Protocol establishment for cryopreservation of somatic cells from poultry for the future use in conservation biotechnologies

Abstract

Brazil ranks third in the world in terms of bird diversity, with 1971 species of the total found on the planet. However, it is the country that has most of its avifauna under threat. Brazil has three routes for migratory waders with around forty species already recorded. Two hundred and ninety-three of these species are endemic, ranking second in terms of endemism on the planet. Therefore, actions that promote the conservation and genetic variability of wild species are extremely important. Given this broad demand, ex situ conservation methods such as cryopreservation of genetic resources through biobanks are an alternative for preserving endangered and/or critically endangered species. However, there are many problems with cryopreservation, the main one being the products and concentrations used for freezing and thawing. Therefore, our research aims to establish the correct components and concentrations that should be present in the cryopreservation medium for the maintenance of somatic cells from Brazilian avifauna. To do this, cells present in the feather follicle of domestic birds will be cultured following the protocol adapted from Ferzeneh (2017), recommended by the Laboratory of Immunohistochemistry and Experimental Physiology (LIFE/FZEA/USP). And in the P0 to P2 passages, the samples will be cryopreserved using the modified method of Lucia Suárez López (2022). To obtain the ideal cryopreservation medium, we will evaluate different protocols composed of concentrations ranging from 10-80% chicken serum (Chicken Serum Gibco¿, New Zealand) and 2.5-10% dimethyl sulfoxide (DMSO), as well as basal medium (DMEM) (Dulbecco's Modified Eagle Medium Gibco¿) inversely proportional to the above. Post-freezing cell viability will be tested at 5, 7, 15, 30 and 60 days, where 3x104 cells will be plated in wells in triplicate. The aim is to obtain the growth curve of the different protocols at intervals of 24, 48 and 72 hours after plating.

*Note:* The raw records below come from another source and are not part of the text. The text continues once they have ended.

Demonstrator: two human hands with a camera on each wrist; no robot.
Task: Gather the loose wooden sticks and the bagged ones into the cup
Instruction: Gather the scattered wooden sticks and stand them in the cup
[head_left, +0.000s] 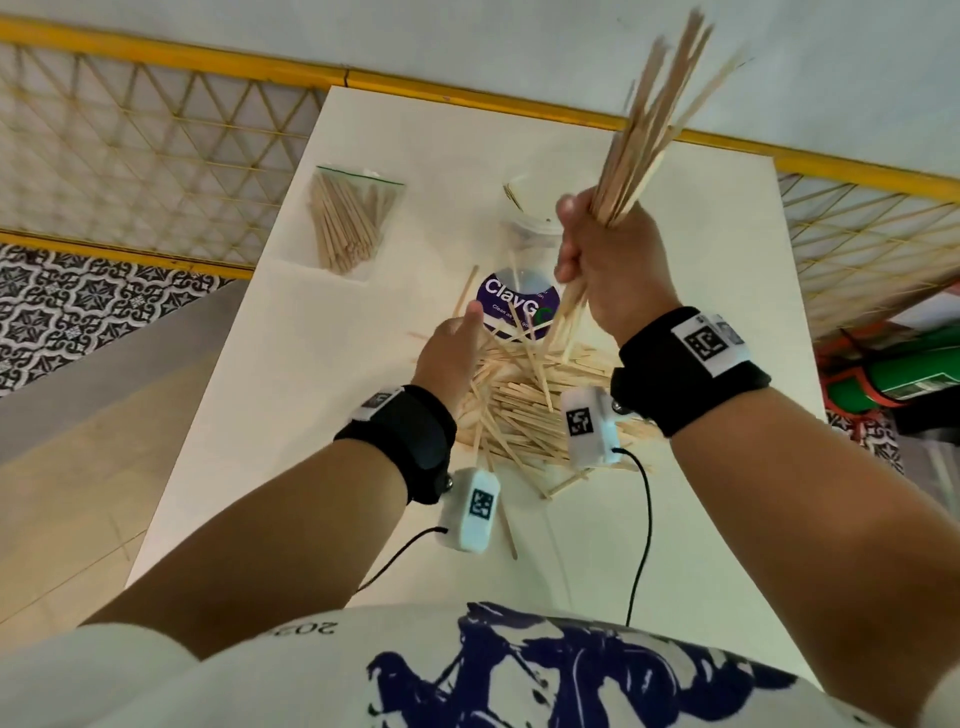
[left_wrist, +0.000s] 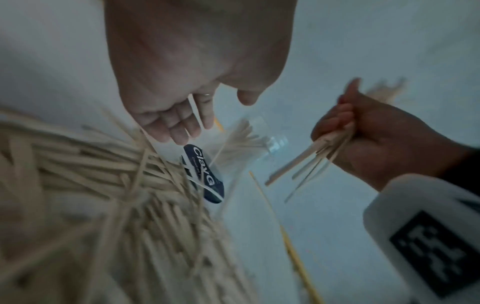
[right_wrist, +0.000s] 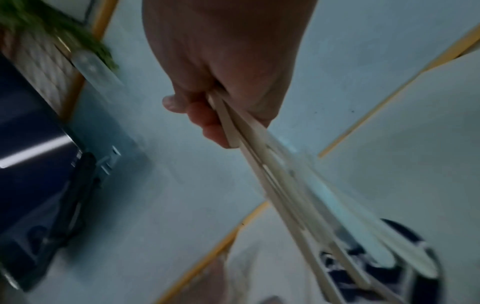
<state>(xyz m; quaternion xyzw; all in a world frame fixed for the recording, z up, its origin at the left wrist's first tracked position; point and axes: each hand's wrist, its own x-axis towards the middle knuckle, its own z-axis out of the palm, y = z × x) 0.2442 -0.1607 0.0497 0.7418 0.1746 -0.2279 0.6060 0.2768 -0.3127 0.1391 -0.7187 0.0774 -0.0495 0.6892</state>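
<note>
The loose sticks (head_left: 524, 405) are thin, flat, pale wooden strips, heaped crisscross on the white table (head_left: 675, 519) in front of me. Beyond the heap lies a clear plastic cup (head_left: 524, 249) on its side, with a round dark-blue printed label and a few sticks poking into it. Farther left, a transparent zip bag (head_left: 348, 223) with a green seal holds a tight bundle of the same sticks, well apart from the cup.

My right hand (head_left: 613, 260) is raised above the cup, its grip closed in a fist around a fanned bundle of sticks (head_left: 654, 124) pointing up and away, with short ends hanging below my fingers (right_wrist: 207, 123). My left hand (head_left: 452, 353) reaches low over the heap's far edge, near the cup, fingers loosely extended, gripping nothing.
</note>
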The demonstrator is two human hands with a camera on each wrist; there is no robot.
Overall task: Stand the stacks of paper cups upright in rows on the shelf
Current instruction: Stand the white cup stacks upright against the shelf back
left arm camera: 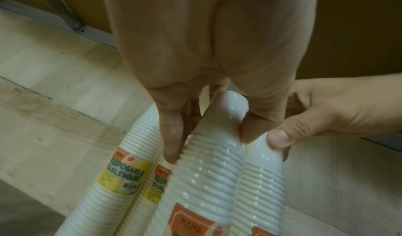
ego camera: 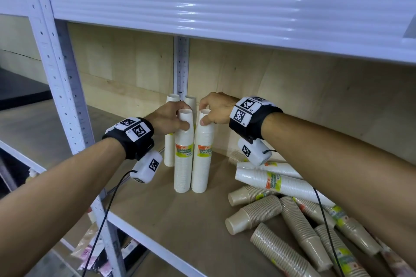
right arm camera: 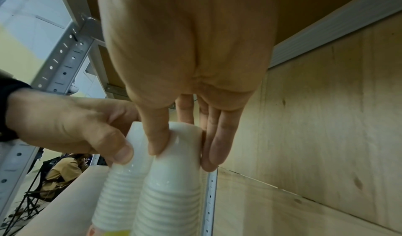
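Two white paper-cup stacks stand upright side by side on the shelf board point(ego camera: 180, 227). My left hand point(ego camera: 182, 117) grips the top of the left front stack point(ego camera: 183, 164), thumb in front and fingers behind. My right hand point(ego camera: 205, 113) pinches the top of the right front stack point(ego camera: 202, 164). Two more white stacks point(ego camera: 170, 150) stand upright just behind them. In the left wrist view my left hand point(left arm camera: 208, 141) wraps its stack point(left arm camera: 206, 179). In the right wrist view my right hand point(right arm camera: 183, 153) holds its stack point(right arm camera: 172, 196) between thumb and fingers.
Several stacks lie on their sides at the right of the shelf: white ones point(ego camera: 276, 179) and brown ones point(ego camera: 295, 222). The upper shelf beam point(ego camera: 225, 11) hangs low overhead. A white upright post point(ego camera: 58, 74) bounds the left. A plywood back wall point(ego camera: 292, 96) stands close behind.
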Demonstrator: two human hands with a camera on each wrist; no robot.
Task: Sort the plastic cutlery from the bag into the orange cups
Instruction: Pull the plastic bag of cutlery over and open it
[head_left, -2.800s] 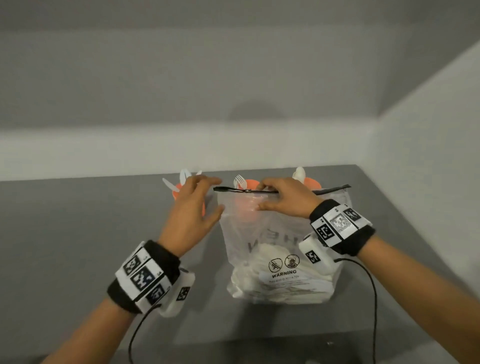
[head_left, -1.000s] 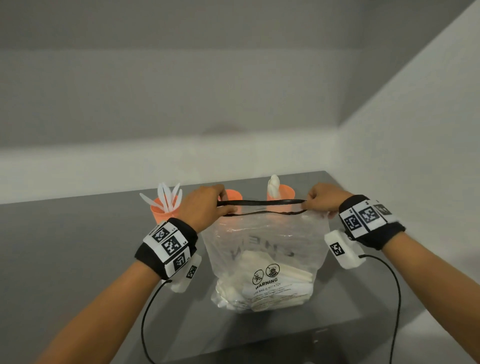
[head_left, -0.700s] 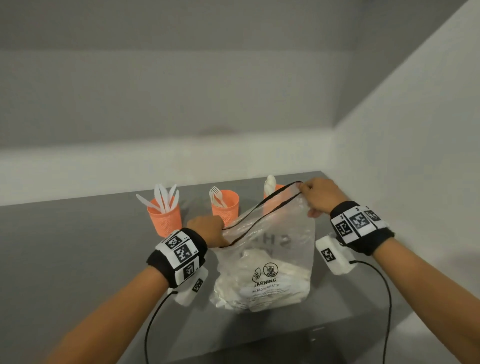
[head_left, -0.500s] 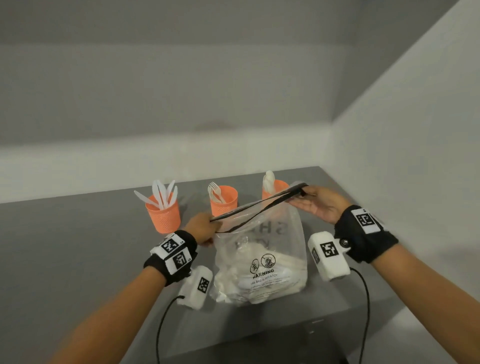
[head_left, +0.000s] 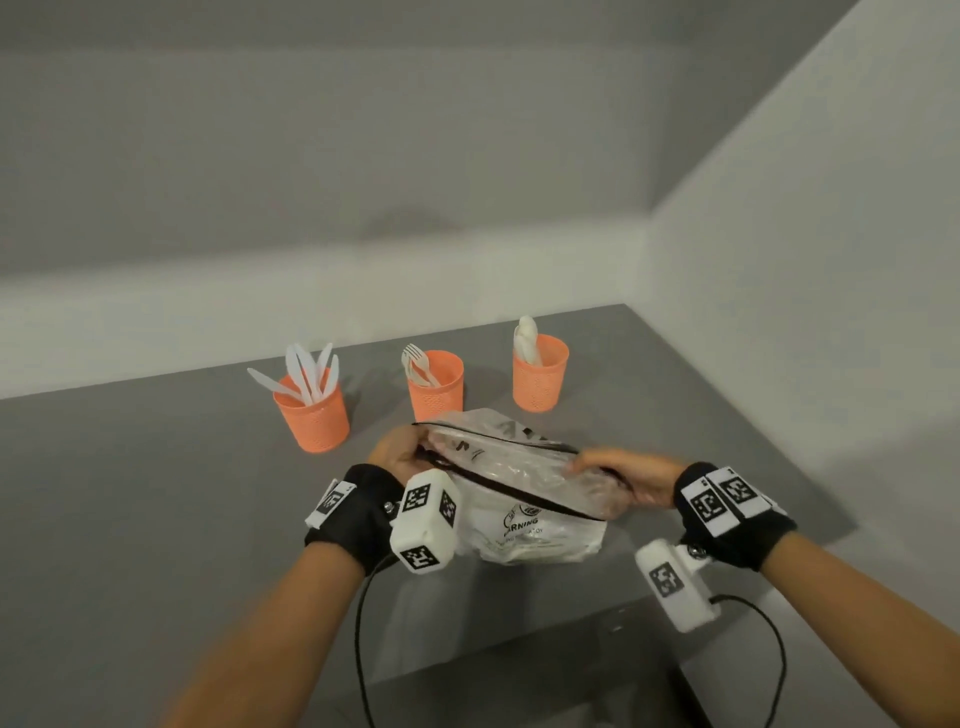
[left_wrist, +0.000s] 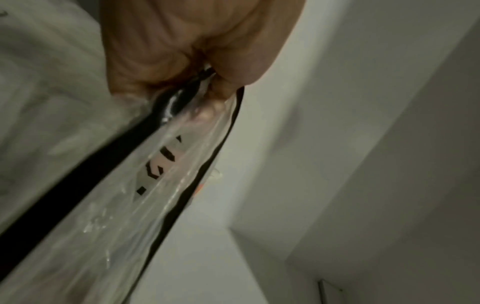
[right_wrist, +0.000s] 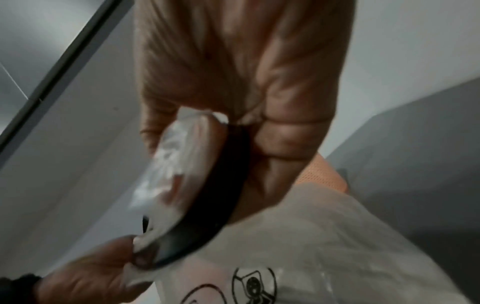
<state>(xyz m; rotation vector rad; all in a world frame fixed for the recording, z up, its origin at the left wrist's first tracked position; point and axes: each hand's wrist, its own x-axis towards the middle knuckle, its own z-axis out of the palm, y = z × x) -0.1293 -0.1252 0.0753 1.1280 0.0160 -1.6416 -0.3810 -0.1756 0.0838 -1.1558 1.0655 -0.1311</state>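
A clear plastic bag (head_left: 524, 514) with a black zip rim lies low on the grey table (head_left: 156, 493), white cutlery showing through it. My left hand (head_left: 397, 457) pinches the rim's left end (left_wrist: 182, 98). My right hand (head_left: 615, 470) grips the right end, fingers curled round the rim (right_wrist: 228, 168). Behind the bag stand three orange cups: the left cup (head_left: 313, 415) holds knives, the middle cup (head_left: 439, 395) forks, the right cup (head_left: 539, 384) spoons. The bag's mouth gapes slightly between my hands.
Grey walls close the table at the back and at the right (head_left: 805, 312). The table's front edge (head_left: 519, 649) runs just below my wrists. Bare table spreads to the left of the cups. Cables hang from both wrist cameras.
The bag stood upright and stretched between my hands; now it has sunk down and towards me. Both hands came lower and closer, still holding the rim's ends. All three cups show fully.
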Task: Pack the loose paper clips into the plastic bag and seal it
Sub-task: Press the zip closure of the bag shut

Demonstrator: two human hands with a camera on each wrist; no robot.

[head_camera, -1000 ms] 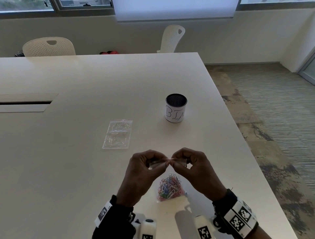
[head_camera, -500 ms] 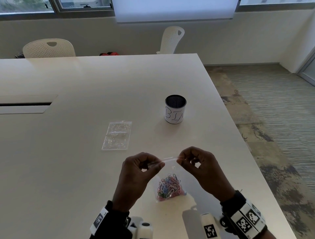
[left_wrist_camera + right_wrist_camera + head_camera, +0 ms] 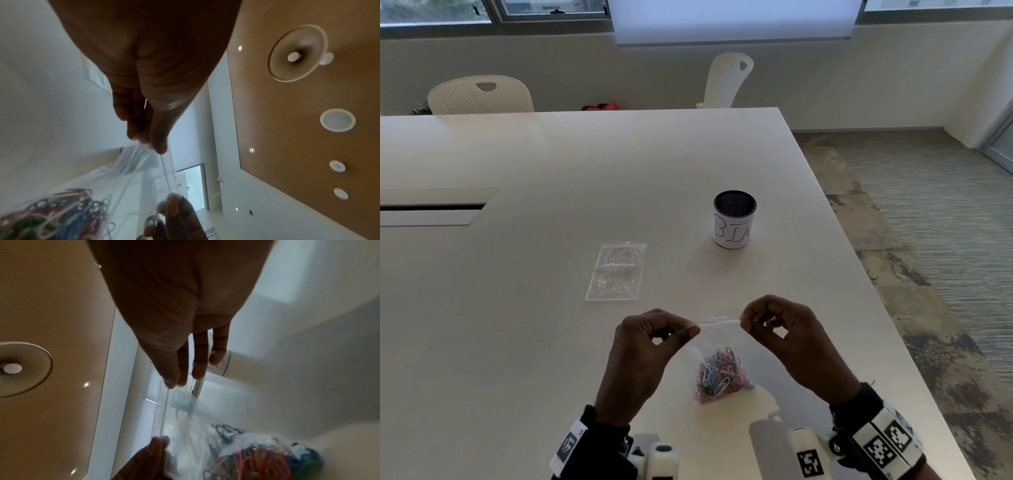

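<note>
A clear plastic bag (image 3: 717, 337) hangs above the white table (image 3: 551, 171) near its front edge. Coloured paper clips (image 3: 719, 375) fill its bottom. My left hand (image 3: 693, 330) pinches the left end of the bag's top strip between thumb and forefinger. My right hand (image 3: 743, 319) pinches the right end, and the strip is stretched taut between them. In the left wrist view, the left hand (image 3: 150, 144) holds the strip (image 3: 169, 175) with the clips (image 3: 55, 216) below. In the right wrist view, the right hand (image 3: 173, 384) pinches the bag (image 3: 205, 426) above the clips (image 3: 257, 460).
A second clear bag (image 3: 616, 270) lies flat on the table to the left. A black mesh cup (image 3: 734, 219) with a white label stands behind the hands. The table's right edge drops to carpet (image 3: 928, 240). Two white chairs (image 3: 479, 96) stand at the far side.
My hands have moved apart along the bag's top strip, from touching at its middle to pinching its two ends.
</note>
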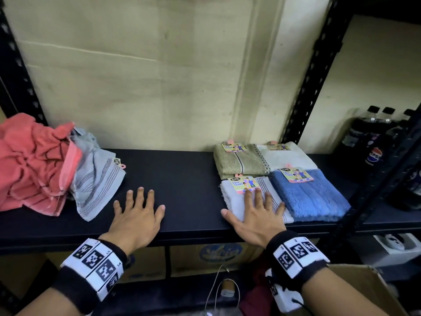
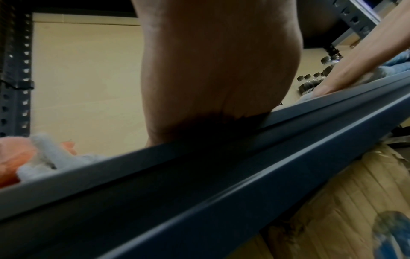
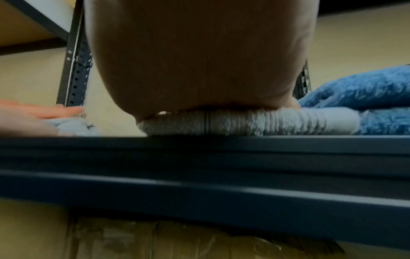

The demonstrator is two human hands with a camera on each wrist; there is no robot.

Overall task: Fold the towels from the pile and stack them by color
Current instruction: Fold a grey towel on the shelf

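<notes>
On shelf [image 1: 182, 179], hands flat: right hand [image 1: 255, 215] presses grey towel [image 1: 230, 197].

Dim indoor light is leaving the dark shelf [image 1: 182, 174] murky, wide-angle bending is curving the rack posts [image 1: 312, 71] at the head view's edges, and both wrist views are showing soft, blurred, shadowed palms close to the lens.
</notes>
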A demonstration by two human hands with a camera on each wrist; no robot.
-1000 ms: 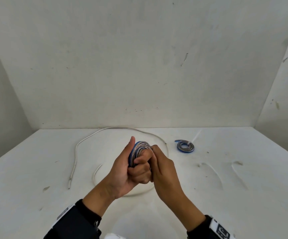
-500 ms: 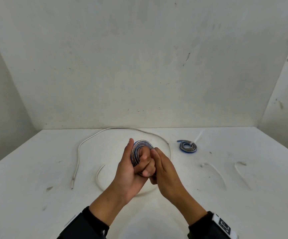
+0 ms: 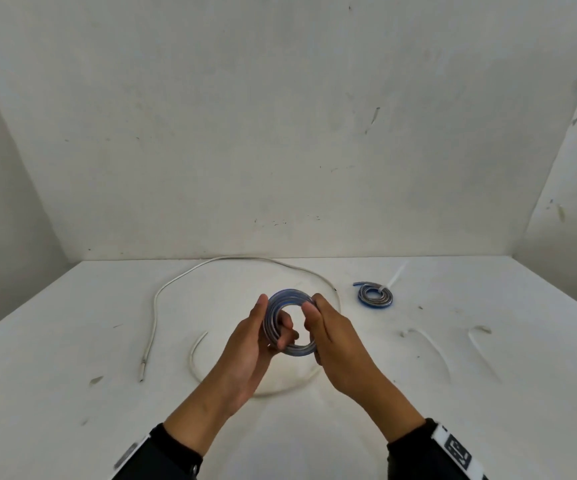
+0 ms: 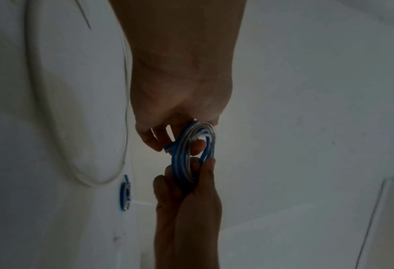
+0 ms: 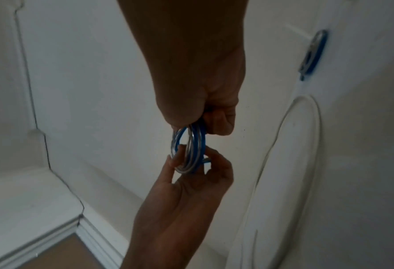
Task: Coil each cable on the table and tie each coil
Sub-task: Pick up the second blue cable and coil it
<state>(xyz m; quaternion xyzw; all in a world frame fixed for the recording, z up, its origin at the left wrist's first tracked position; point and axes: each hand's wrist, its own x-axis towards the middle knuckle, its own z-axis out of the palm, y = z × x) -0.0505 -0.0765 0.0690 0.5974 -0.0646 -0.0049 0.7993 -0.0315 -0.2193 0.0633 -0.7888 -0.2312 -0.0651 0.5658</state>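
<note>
A blue and silver cable coil (image 3: 289, 295) is held upright above the table, its ring facing me. My left hand (image 3: 275, 320) grips its left side, thumb outside and fingers through the hole. Pinching the right side is my right hand (image 3: 311, 308). The wrist views show the coil (image 4: 186, 151) (image 5: 190, 151) between both hands. A second blue coil (image 3: 374, 295), with a white tie through it, lies on the table at the back right. A loose white cable (image 3: 157, 299) curves across the table behind and under my hands.
The white table (image 3: 72, 358) is enclosed by white walls behind and on both sides. Two thin white ties (image 3: 432, 351) (image 3: 484, 348) lie on the right of the table. The white cable's plug end (image 3: 141, 370) rests at the left.
My hands were clasped tightly round the coil. They have drawn slightly apart and turned it, so the open ring now faces me.
</note>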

In addition, mitochondrial activity will be assessed using the Thiazolyl Blue Tetrazolium Bromide® (MTT) assay. The results will be analyzed by age variance considering the day as a fixed effect and comparison of means by Tukey's test to evaluate the differences in cell numbers between the P0 and P2 passages. Thus, our research aims to obtain the best post-thaw cell viability for use in conservation and biotechnology, aiding future research involving cellular products from national and international avifauna.